Congressman Mansfield served five terms in the House of Representatives before being elected to the Senate in 1952. While in the House of Representatives, he undertook a number of missions to other nations, particularly in the Far East, as part of his duties on the House Foreign Affairs Committee. Representative Mansfield returned to China and the Philippines in 1946 on an investigation of Naval bases that included the areas where Mansfield had served twenty-five years earlier as a Marine.

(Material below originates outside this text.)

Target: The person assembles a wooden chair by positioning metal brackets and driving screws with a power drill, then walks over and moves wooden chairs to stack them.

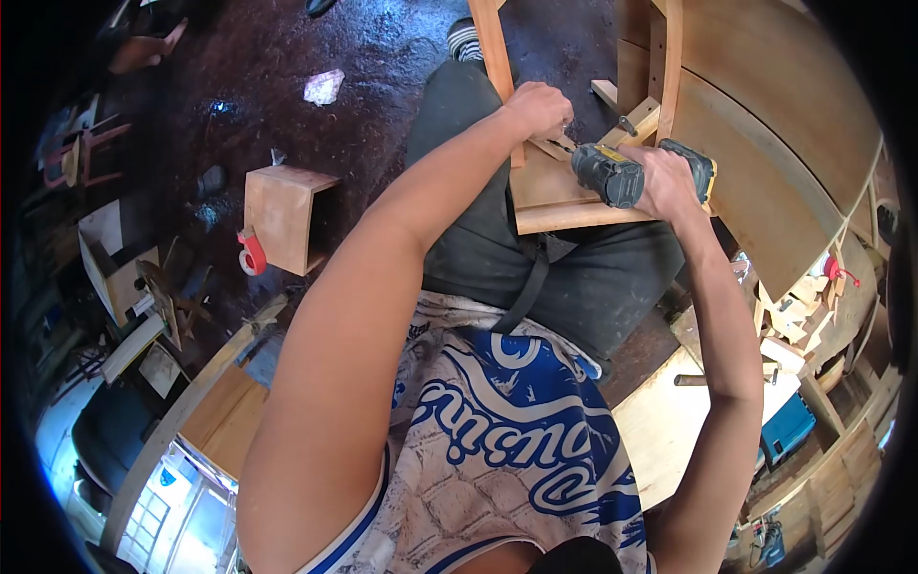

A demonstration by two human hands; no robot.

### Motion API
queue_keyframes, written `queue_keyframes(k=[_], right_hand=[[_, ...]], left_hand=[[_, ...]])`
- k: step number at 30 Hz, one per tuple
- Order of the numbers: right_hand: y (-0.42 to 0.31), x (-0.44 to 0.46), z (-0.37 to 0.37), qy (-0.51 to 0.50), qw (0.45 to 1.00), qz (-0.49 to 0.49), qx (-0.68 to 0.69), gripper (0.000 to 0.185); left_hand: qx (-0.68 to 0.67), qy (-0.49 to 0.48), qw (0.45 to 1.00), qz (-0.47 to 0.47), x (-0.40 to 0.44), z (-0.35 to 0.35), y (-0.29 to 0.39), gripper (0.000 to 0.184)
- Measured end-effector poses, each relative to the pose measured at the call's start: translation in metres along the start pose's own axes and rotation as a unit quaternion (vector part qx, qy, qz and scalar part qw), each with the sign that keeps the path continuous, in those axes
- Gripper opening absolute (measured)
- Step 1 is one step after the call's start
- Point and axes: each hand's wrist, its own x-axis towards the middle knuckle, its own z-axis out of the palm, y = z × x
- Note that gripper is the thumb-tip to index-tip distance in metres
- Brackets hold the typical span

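Observation:
My right hand [662,180] is wrapped around the grip of a black and yellow cordless drill [612,174]. The drill's nose points left, toward my left hand [538,110]. Those left fingers are curled together just in front of the drill's tip, beside an upright leg of a wooden frame [491,48]. Whatever they pinch is too small or hidden to make out. The frame, which looks like part of a chair or stool, rests by my lap, with a flat panel and a front rail [583,216] nearest me. A small dark clamp-like or metal piece [627,125] sits on a diagonal wood strip.
Large wooden panels [765,143] stand close on the right. On the left floor are a small wooden box [277,218], a red tape dispenser [251,253] and a crumpled wrapper [324,87]. Wood offcuts [798,316], a hammer-like handle [690,380] and a blue case [788,428] lie at right.

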Motion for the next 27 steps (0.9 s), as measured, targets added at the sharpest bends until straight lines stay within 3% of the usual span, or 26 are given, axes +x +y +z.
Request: queue_keyframes(k=[13,27], right_hand=[[-0.0015,0.0043,-0.0073,-0.036,0.999,0.013,0.0,0.047],[-0.0011,0.0042,0.0005,-0.025,0.999,-0.008,0.026,0.034]], left_hand=[[0.006,0.003,1.0,0.009,-0.0009,0.0009,0.0006,0.016],[0.002,0.005,1.0,0.018,-0.0007,-0.0019,0.0004,0.015]])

It was during Representative Mansfield’s last term in the House of Representatives that he introduced legislation to insure the survival of the Marine Corps. The political battle over the status of the Corps had been raging in Congress ever since the closing days of World War II. In January 1951, with the future of the Marine Corps in apparent jeopardy, Senator Paul H. Douglas of Illinois and Congressman Mansfield introduced the Douglas-Mansfield Bill. This bill would have made it a matter of law that there would be four Marine divisions and four Marine air wings in the active structure of the Marine Corps.

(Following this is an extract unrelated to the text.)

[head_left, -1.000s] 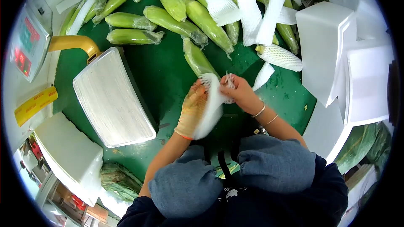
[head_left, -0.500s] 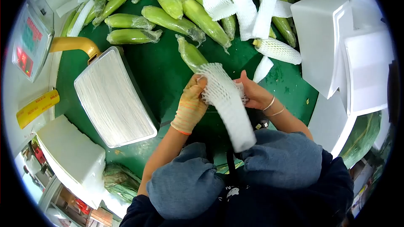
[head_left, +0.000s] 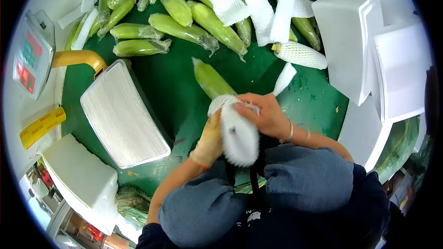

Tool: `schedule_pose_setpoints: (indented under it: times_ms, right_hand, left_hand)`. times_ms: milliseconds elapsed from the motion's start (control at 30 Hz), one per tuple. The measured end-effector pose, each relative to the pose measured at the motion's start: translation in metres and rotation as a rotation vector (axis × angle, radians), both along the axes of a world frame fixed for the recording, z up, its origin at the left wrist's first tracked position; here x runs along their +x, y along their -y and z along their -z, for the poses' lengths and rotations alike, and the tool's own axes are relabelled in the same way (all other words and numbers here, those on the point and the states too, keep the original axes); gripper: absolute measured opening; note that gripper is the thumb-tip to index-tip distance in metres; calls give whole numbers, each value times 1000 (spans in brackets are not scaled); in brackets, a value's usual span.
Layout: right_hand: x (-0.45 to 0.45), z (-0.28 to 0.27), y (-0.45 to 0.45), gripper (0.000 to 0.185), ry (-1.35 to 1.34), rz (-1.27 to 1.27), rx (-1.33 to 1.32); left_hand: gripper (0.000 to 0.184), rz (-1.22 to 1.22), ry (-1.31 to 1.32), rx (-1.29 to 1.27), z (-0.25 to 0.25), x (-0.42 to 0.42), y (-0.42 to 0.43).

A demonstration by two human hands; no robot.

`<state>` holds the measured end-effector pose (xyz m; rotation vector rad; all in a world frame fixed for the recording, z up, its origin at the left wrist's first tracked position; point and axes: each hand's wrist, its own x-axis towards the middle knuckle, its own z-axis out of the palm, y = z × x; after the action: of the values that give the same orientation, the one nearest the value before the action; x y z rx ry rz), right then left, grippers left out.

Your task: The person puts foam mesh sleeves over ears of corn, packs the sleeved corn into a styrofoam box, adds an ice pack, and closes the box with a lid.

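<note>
An ear of corn (head_left: 210, 78) in its green husk points up and left, its lower end inside a white foam net sleeve (head_left: 240, 140). My left hand (head_left: 207, 140), in a pale glove, is closed around the sleeve and the covered end of the corn. From the right, my bare right hand (head_left: 267, 117) grips the sleeve near its mouth, slightly blurred. The loose part of the sleeve hangs toward my lap. Just beyond my right hand lies another foam sleeve (head_left: 284, 78).
Film-wrapped corn (head_left: 214, 25) and flat foam sleeves (head_left: 256, 11) cover the table's back. A sleeved ear (head_left: 302, 55) lies at right, near white foam boxes (head_left: 346, 41). At left stand a scale display (head_left: 32, 57), a weighing plate (head_left: 124, 115) and a yellow roll (head_left: 42, 128).
My right hand has moved up and left over the sleeve's mouth. The sleeve's hanging end has swung left and now looks shorter and bunched. The corn has shifted slightly down.
</note>
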<state>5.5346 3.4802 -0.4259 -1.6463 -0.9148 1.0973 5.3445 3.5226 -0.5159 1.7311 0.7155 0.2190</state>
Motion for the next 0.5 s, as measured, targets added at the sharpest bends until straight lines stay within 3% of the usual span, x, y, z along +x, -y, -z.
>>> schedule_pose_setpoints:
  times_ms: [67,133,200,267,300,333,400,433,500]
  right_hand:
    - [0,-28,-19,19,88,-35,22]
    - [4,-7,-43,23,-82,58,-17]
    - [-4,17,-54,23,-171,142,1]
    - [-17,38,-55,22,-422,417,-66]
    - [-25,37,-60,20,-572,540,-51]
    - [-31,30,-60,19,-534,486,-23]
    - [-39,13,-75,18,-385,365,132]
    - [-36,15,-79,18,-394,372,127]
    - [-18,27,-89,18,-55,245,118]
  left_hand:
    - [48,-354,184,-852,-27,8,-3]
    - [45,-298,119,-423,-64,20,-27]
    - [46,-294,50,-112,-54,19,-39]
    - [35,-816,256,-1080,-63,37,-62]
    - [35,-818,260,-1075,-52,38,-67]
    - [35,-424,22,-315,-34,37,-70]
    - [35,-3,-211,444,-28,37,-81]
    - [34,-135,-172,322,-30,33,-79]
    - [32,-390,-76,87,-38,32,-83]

The Senate and House hearings on the Douglas-Mansfield Bill, held in April and May 1951, focused on the status of the Marine Corps as a separate service as well as on the roles and missions of the Corps. Representative Mansfield was one of the most outspoken defenders of the Marine Corps as he emphasized that the Corps was a “separate service which has been established in law and in precedents.” He further argued for the representation of the Commandant of the Marine Corps on the Joint Chiefs of Staff pointing out that “as the head of the Marine Corps, one of the four services, (the Commandant) should have equal status with the chiefs of the other three services.”

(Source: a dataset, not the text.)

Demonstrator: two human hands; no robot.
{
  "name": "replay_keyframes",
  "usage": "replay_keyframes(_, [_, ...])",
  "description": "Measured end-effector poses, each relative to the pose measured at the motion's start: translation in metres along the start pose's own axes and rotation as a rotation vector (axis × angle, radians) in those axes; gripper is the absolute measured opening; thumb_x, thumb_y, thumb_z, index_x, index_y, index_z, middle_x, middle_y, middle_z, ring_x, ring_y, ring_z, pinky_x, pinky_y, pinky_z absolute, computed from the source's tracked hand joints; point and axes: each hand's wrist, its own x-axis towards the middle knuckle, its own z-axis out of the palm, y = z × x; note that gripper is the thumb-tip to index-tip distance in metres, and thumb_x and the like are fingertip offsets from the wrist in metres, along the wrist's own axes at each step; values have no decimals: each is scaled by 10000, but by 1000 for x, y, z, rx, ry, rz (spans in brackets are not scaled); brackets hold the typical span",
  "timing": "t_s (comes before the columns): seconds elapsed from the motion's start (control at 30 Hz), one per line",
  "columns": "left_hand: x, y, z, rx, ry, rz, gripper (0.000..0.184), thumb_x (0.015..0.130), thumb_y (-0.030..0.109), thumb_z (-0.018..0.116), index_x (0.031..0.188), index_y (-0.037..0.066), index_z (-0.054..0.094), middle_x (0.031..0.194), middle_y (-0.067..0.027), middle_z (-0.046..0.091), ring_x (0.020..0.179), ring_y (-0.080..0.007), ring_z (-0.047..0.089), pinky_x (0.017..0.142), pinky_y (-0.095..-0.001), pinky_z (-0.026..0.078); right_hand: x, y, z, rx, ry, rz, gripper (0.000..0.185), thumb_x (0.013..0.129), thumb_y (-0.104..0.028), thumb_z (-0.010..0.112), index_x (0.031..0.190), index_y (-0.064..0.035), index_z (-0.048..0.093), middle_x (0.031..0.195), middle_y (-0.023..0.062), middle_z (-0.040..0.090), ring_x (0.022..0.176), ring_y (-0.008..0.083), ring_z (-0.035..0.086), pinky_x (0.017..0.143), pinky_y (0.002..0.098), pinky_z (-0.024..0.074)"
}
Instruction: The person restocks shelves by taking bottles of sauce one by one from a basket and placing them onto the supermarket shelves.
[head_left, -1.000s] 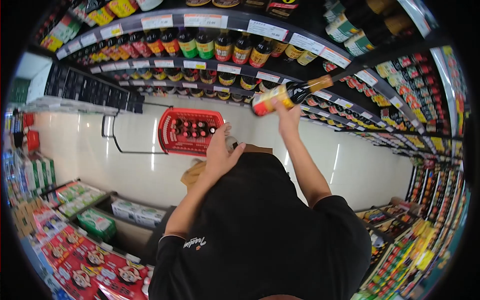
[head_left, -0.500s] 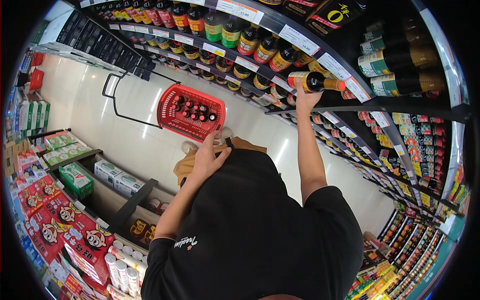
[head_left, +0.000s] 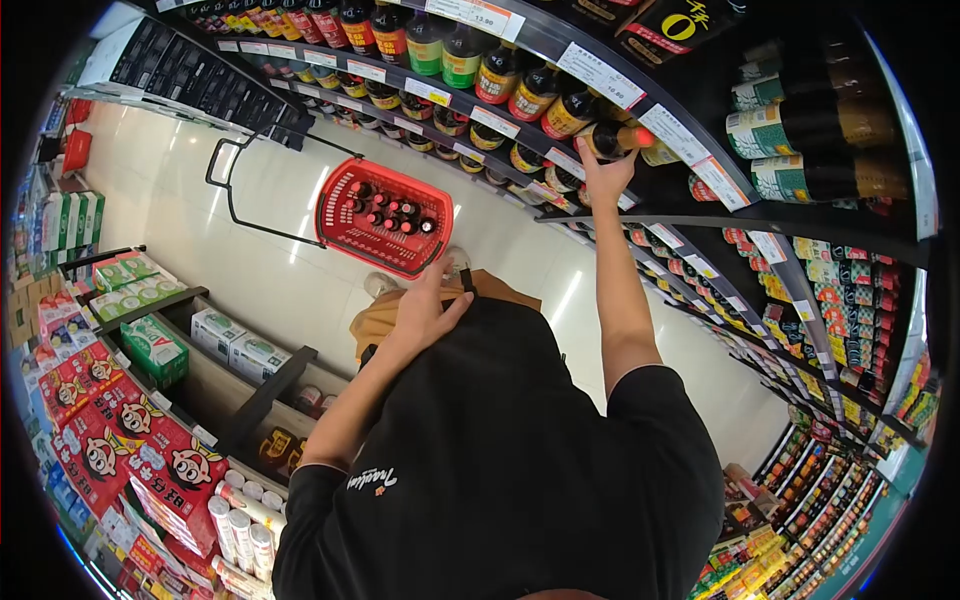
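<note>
My right hand (head_left: pixel 607 178) is closed around a soy sauce bottle (head_left: pixel 604 139) with dark contents and an orange-red cap. It is at the front of a shelf, beside a row of similar dark bottles (head_left: pixel 535 95) with red and yellow labels. The hand covers part of its label. My left hand (head_left: pixel 430 312) hangs in front of my waist, thumb apart from the fingers, holding nothing. Beyond it, on the floor, stands a red shopping basket (head_left: pixel 335 240) with several red-capped dark bottles (head_left: pixel 390 215) inside.
The basket's long black handle (head_left: pixel 232 205) stretches left across the floor. Price-tagged shelf edges (head_left: pixel 600 75) curve along the right. Green-labelled bottles (head_left: pixel 785 180) lie to the right in this view. At left are a low shelf with cartons (head_left: pixel 240 345) and red printed boxes (head_left: pixel 190 470).
My right hand has brought the bottle up and slightly left, in among the shelf's row; the bottle has turned. My left hand has barely shifted.
</note>
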Motion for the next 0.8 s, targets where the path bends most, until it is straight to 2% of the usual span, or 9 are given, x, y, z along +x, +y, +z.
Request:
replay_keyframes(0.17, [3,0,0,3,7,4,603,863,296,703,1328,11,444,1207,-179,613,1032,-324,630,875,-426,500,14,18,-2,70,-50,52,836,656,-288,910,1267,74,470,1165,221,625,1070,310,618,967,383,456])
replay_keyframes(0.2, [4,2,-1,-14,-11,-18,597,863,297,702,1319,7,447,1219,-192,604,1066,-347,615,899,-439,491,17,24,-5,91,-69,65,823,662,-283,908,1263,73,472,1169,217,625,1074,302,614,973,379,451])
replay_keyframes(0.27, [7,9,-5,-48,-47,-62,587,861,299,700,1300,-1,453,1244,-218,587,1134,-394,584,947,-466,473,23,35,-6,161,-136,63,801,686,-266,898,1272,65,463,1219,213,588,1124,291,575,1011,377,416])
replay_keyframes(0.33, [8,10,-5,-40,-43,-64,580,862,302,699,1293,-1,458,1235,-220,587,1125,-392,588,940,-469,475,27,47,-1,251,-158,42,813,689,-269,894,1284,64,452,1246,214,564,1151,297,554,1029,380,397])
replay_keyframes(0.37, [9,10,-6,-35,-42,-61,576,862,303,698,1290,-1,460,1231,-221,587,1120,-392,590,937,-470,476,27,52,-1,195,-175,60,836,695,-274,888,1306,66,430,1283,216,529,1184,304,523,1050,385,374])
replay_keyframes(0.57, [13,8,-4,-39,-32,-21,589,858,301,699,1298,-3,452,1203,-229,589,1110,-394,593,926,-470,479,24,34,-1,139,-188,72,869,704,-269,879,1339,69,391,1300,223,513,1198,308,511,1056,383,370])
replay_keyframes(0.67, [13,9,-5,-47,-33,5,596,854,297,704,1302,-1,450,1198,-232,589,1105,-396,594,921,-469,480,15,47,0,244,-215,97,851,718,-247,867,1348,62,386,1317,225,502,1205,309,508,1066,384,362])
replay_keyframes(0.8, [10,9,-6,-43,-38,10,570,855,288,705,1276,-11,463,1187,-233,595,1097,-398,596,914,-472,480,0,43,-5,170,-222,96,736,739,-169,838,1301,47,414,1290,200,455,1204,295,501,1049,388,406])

Due to the support provided by Congressmen like Mike Mansfield, a modified version of the Douglas-Mansfield Bill was overwhelmingly passed by both houses of Congress. Signed by President Truman on 28 June 1952, Public Law 416, 82d Congress provided for three standing Marine divisions and air wings, and coequal status for the Commandant with the Joint Chiefs of Staff when matters of direct concern to the Marine Corps were under consideration.

Later that year, in November 1952, Mansfield was elected to his first term in the Senate. He soon gained the respect and admiration of that body as he had in the House and by 1957 had been chosen Assistant Democratic Leader. Senator Mansfield’s reputation for fairness, straight talk, and candor also was evident in the wide margins of victory he enjoyed over his opponents on election day in Montana.

Senator Mansfield continued his avid interest in foreign affairs on the Senate Committee on Foreign Relations making visits around the world including visits to Southeast Asia and to China on the invitation of Premier Chou-En-lai in 1972. After serving in the Senate for 24 years, 15 of which were the capacity of Senate Majority Leader, Senator Michael Mansfield retired from the Congress in 1977. He was sworn in an U.S. Ambassador to Japan in May 1977, and served in that position until he resigned in 1988 at the age of 85.